When Trent's dad tinkered enough, such that I could survive having the demon enzyme, he'd unknowingly fixed what his species had broken. Trent's claim that he hadn't told the coven was crap, especially when the lie that he could control and destroy me followed it.
"Rachel?" came a worried call from the door, and I looked up from the bit of ash that was left of my hair. That and a really nasty stench.
"I'm fine!" I called back. "Just getting rid of potential focusing objects."
I heard his pleased mmmm, then his steps retreated. I ran the water a long time, cleaning the basin until there was not even a hint of ash. Forcing a smile, I came out to find Pierce at the stove. "Nick said there were eggs," he said, making an odd picture of domesticity as he turned with a spatula in his hand, "but I was of the mind you'd prefer hotcakes."

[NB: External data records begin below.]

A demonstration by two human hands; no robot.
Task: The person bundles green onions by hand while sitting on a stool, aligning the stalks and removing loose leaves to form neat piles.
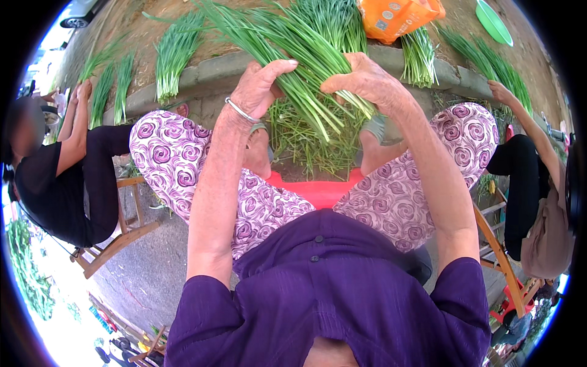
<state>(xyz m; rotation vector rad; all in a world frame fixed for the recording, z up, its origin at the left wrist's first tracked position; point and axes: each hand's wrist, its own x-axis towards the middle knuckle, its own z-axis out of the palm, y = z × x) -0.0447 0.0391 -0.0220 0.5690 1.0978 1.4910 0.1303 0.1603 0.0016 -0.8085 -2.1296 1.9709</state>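
Observation:
My left hand (260,88), with a silver bangle at its wrist, is closed around long green garlic chives (306,101), thumb laid across the top. My right hand (370,82) grips the chives close to their pale cut ends, thumb on the stems. The chives slant from the upper left down to the lower right, leaves pointing away from me, and spread into two loose bunches between my hands. Beneath them lies a heap of loose chive trimmings (306,147) on the ground between my feet. Fingers under the stems are partly hidden.
Several chive bundles (177,55) lie along the stone kerb (220,70). An orange bag (397,18) and a green basin (494,23) are beyond it. A red plastic seat (324,192) shows between my legs. People sit on both sides, near wooden chairs (125,238).

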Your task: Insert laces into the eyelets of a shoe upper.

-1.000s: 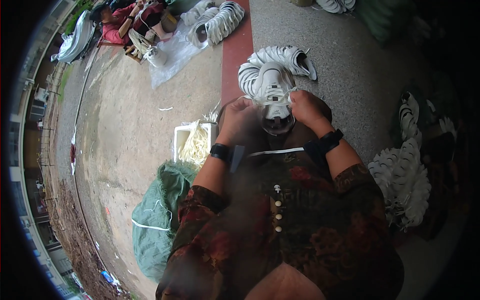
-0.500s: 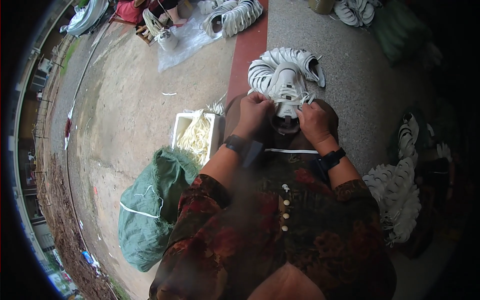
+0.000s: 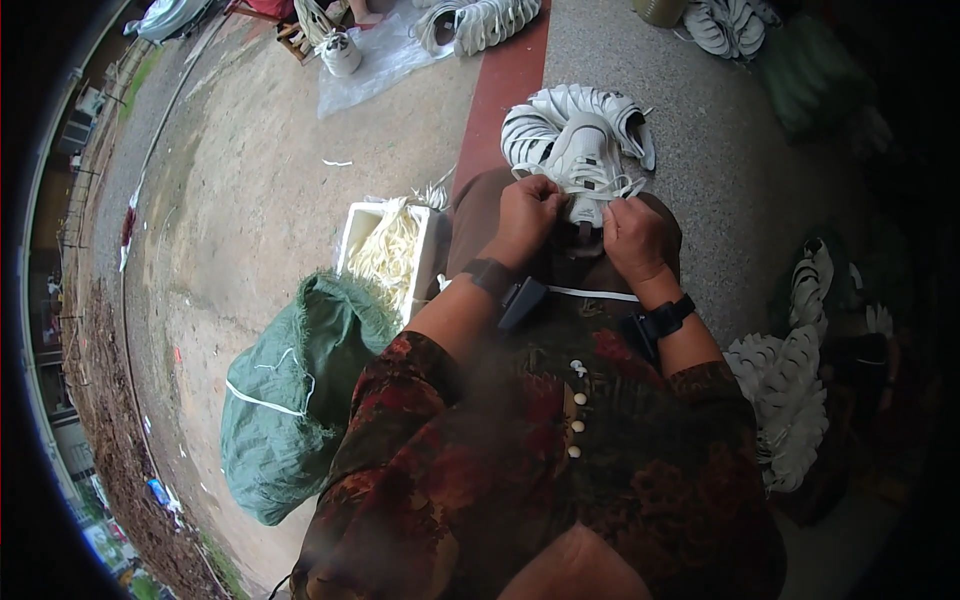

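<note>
A pale grey-white shoe upper (image 3: 585, 150) lies over my knees, its toe pointing away from me and its dark heel opening toward me. White shoelace (image 3: 592, 190) is threaded across its tongue. At the left edge of the eyelets, my left hand (image 3: 526, 212) is closed in a pinch on the lace. My right hand (image 3: 636, 240) pinches at the opposite side, its fingertips against the upper and the lace's other side. Just beyond the toe, a curved row of nested white shoe uppers (image 3: 570, 102) rests against it.
On my left stand a white foam box (image 3: 428, 262) of cream laces (image 3: 388, 248) and a green woven sack (image 3: 275, 420). More stacked uppers (image 3: 785, 390) lie at right. Far off are plastic sheeting (image 3: 375, 65), further uppers (image 3: 490, 25) and part of another person (image 3: 365, 12).
My two hands have come slightly closer together over the laces. The whole view has shifted a little, with the shoe upper appearing slightly higher and further right.
</note>
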`<state>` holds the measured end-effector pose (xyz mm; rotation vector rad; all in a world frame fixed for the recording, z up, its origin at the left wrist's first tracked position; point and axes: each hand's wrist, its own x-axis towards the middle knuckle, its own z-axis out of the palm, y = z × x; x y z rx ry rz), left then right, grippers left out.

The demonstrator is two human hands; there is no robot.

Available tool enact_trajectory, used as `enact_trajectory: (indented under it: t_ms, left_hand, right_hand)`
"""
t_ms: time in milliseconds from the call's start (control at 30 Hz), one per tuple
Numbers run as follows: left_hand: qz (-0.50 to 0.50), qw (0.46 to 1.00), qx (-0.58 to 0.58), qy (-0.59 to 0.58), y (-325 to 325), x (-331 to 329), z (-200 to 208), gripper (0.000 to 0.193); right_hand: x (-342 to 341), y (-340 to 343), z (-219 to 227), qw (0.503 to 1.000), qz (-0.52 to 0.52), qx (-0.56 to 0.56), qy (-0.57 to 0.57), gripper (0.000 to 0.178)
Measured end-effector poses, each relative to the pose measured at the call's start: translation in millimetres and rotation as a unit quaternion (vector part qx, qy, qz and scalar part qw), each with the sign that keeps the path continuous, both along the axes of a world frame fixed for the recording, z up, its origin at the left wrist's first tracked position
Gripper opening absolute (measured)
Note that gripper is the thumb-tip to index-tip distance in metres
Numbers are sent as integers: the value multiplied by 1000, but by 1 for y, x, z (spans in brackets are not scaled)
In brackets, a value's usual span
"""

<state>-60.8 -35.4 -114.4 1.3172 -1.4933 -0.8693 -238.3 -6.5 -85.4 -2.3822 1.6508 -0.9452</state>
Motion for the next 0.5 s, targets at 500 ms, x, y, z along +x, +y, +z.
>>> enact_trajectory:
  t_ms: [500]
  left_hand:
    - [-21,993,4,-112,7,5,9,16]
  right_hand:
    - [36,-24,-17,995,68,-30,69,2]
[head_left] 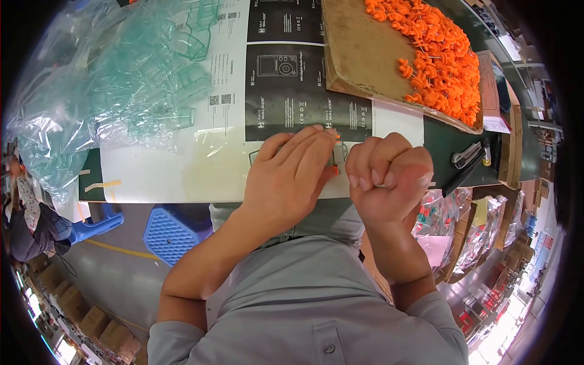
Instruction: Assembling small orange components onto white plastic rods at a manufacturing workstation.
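At the table's near edge, my left hand [285, 173] is closed over a clear, greenish plastic part [253, 156], with its fingers together across the top. Most of that part is hidden under the palm. Small orange pieces [334, 170] show at its right side, by my fingertips. Just to the right, my right hand [392, 179] is curled into a fist, knuckles up; whatever it may hold is hidden. Beyond my hands, a shallow cardboard tray [365, 52] carries a heap of orange plastic pieces with metal pins [441, 61] on its right side.
Clear plastic bags [55, 115] and greenish transparent parts [140, 85] cover the left of the table. Printed black-and-white sheets [286, 91] lie under my work. A utility knife [467, 156] rests at the right. A blue stool [173, 234] and bagged goods in boxes [480, 228] stand below the table.
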A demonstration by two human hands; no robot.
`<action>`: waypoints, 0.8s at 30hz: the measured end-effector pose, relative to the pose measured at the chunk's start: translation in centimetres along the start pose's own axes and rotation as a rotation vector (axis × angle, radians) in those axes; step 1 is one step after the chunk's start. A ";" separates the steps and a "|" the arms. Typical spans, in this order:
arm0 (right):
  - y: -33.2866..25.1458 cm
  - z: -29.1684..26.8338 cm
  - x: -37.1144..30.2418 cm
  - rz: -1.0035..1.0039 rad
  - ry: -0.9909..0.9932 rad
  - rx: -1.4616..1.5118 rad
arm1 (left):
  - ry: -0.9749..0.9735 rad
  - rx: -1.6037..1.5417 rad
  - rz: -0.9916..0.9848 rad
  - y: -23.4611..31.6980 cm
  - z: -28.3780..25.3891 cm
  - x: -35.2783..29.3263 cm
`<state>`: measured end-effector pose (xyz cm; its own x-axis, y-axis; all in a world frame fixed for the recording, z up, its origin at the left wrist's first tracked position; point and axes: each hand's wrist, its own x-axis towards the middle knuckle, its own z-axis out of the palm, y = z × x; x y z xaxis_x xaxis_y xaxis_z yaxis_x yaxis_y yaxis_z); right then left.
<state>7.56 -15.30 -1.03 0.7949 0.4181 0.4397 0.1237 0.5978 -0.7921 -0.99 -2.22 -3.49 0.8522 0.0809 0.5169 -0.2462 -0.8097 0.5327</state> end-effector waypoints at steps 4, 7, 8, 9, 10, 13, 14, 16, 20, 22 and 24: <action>0.1 0.5 0.4 0.056 -0.020 -0.197 | -0.014 0.003 -0.005 -0.3 0.1 0.2; 0.1 0.9 1.2 0.090 0.009 -0.262 | -0.006 0.009 0.010 -0.1 -0.1 0.6; 0.2 1.0 1.6 0.129 0.007 -0.250 | -0.011 0.004 -0.003 0.0 -0.3 0.6; 0.3 1.1 1.9 0.166 0.004 -0.236 | -0.016 0.001 -0.016 0.1 -0.5 0.7; 0.4 1.1 2.1 0.202 -0.005 -0.221 | -0.016 0.001 -0.029 0.2 -0.7 0.7; 0.8 0.7 2.3 0.265 0.023 -0.155 | -0.116 -0.007 -0.064 -0.1 -0.4 0.2; 0.7 0.6 2.5 0.303 0.038 -0.122 | -0.169 -0.012 -0.088 -0.1 -0.6 0.3; -0.2 0.5 3.3 0.372 0.262 0.108 | -0.142 0.019 -0.111 0.5 -1.3 0.7; -3.5 -2.4 3.6 0.467 0.071 -0.269 | -0.134 0.059 -0.147 1.1 -3.5 0.6; -3.0 -2.1 3.2 0.161 -0.314 -0.875 | -0.134 0.073 -0.135 1.0 -3.9 0.7; -3.1 -1.8 2.8 -0.020 -0.499 -1.173 | -0.188 0.064 -0.164 0.6 -3.7 0.2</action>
<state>10.48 -17.18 1.93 0.5094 0.7794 0.3646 0.7846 -0.2467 -0.5688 -2.70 -0.51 -0.59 0.9508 0.1093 0.2899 -0.0730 -0.8303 0.5525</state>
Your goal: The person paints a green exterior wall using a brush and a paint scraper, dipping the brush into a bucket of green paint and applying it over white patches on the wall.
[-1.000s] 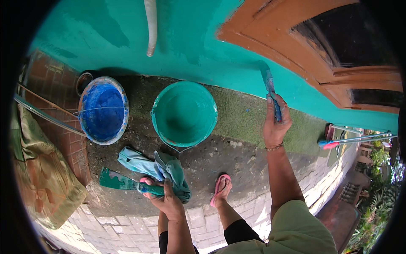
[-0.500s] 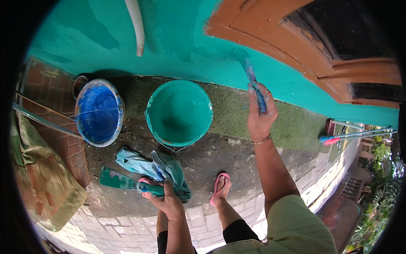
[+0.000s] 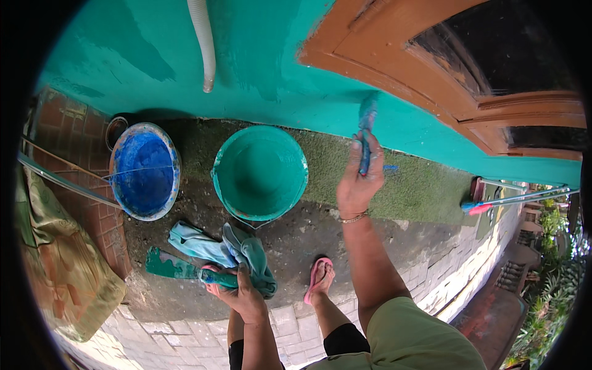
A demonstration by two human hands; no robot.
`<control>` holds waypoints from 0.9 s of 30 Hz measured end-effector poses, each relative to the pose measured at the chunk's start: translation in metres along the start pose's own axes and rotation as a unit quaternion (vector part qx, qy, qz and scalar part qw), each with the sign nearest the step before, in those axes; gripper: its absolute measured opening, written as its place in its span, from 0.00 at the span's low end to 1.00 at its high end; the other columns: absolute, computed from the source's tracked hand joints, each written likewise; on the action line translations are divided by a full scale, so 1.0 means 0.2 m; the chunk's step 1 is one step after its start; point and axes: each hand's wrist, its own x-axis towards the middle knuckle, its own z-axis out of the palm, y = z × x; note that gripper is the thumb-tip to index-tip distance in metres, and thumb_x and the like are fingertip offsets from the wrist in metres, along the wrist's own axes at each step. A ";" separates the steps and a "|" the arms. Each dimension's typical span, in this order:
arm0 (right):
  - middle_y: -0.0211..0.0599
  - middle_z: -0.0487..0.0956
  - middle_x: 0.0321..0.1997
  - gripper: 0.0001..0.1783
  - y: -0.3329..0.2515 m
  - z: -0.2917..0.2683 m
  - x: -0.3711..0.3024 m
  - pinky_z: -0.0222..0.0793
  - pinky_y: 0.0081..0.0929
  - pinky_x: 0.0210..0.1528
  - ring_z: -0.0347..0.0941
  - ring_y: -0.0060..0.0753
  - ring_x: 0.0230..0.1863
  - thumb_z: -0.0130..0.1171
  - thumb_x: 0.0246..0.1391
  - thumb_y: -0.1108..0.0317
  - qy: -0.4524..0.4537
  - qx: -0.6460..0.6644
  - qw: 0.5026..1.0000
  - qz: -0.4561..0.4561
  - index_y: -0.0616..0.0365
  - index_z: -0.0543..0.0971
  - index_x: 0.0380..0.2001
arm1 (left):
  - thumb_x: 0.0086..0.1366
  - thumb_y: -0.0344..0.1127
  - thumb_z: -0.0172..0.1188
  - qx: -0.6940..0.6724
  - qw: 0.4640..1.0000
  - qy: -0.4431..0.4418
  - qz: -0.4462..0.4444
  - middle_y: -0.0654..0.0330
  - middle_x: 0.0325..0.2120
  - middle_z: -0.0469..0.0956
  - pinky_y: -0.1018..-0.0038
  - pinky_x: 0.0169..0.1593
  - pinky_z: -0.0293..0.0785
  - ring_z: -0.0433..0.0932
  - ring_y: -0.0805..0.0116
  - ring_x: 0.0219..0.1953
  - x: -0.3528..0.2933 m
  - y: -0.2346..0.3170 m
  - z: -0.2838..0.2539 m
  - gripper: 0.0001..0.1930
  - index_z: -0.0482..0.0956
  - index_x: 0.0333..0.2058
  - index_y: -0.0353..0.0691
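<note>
My right hand [image 3: 359, 185] grips a paintbrush [image 3: 364, 154] by its blue-smeared handle, fingers closed round it. The brush points up, its bristles at the teal wall [image 3: 296, 92] just below the brown window frame [image 3: 394, 58]. Down at the lower left, my left hand [image 3: 245, 299] is closed on the green handle of a scraper [image 3: 172, 265]. Its flat blade points left and is coated in teal paint. Beside that hand is a light-blue, paint-stained cloth [image 3: 250, 253]; whether the hand also holds it I cannot tell. A bucket of teal paint [image 3: 290, 200] stands between the hands.
A blue-stained bucket [image 3: 175, 185] with a wire handle stands left of the teal one. A pale corrugated pipe [image 3: 203, 43] hangs down the wall. Long poles [image 3: 68, 179] and a crumpled tan sheet [image 3: 68, 265] are at far left. Long-handled tools [image 3: 518, 198] lie at right.
My right hand has moved left and a little lower with the paintbrush, which now stands more upright. My left hand stays almost in place with the scraper.
</note>
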 end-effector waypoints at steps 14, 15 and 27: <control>0.45 0.80 0.43 0.15 -0.12 0.10 -0.01 0.73 0.29 0.43 0.78 0.39 0.41 0.58 0.56 0.72 -0.141 0.003 0.988 -0.059 0.60 0.76 0.47 | 0.57 0.27 0.59 0.001 0.999 0.030 -0.039 0.68 0.27 0.68 0.79 0.37 0.60 0.64 0.76 0.30 0.03 0.02 -0.02 0.06 0.70 0.28 0.40; 0.44 0.80 0.43 0.15 -0.08 0.06 0.00 0.72 0.28 0.43 0.78 0.35 0.41 0.58 0.57 0.71 -0.126 -0.007 0.991 -0.052 0.61 0.76 0.47 | 0.57 0.27 0.59 0.010 0.999 0.035 -0.036 0.68 0.27 0.68 0.79 0.37 0.61 0.64 0.76 0.30 0.03 0.02 -0.03 0.06 0.70 0.28 0.40; 0.35 0.79 0.45 0.15 0.21 -0.25 0.11 0.68 0.22 0.48 0.73 0.23 0.43 0.55 0.62 0.67 0.071 0.030 0.995 0.068 0.64 0.75 0.48 | 0.58 0.28 0.60 -0.001 0.999 0.014 -0.040 0.67 0.26 0.69 0.78 0.37 0.63 0.67 0.75 0.29 0.04 0.00 -0.01 0.05 0.71 0.28 0.39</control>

A splatter of batter marked his shirt, and my smile became real. Eggs gave me migraines, but there wasn't enough of them in pancakes to matter. "Fabulous," I said as I took one of the cups of coffee waiting on the faded table. "Is this mine?" I asked, and he nodded, expertly flipping the pancake to land back in the pan.
Three pancakes were already waiting in the oven, their scent covering up the reek of burning hair. "I've never made coffee before," he said, repositioning the pancake in the pan. "Not in that fashion. But I've seen you do it enough. Is it... okay?"
I took a sip, grinning as I remembered his drinking my mom's too-strong coffee in an effort to impress me the night we'd met. "It's good. Thanks. You've got batter on your shirt."
Pierce looked down, dropping everything with a mild oath and dabbing at it with the damp corner of a dish towel. There was no maple syrup in the microwave, but a bottle of corn syrup was warming in a pan on the stove. The table, too, was set, so as Pierce fussed over his shirt, I went to Nick's dresser, wondering what he'd shoved in it before he left.
Another mild cuss word drifted through the apartment, and Pierce gave up on the spot. "Do you trust him?" he asked, knowing what I was thinking as I stood before Nick's dresser.
My jaw clenched, and my head started to pound. "Not where it counts."
Why not? I set my mug down and opened the drawer. Lying atop Nick's socks and tighty whities was my splat gun. "Hey!" I exclaimed, reaching for it only to curl my fingers under before they could touch it. "It's my splat gun," I said, face burning. He must have lifted it from Vivian in Junior's coffeehouse, but why hadn't he returned it to me?
Pierce leaned from the stove to see me. "Testing you? To see if you're trustworthy?"
Either that, or he wanted it for himself. "I guess I just got an F, then," I said, hefting my splat gun before I jammed it at the small of my back where it made an uncomfortable bump. Under the gun was a handful of ticket stubs, receipts, and handwritten notes on napkins. I peered closer, spotting a day pass to the zoo's off-hours runners' program. With a finger, I shifted a few things, not seeing a pattern to it - apart from everything being from places I frequented. "He's been watching me," I said, figuring it out. "Not lately," I added, seeing the dates, "but he has."
The oven opened, and I heard a plate scrape on the faded table.
"Come and eat while it's warm," he called, sounding angry but willing to let me handle it.
Jaw clenched, I picked the bits of my life out from between his socks and dropped them on the dresser. I was taking the gun.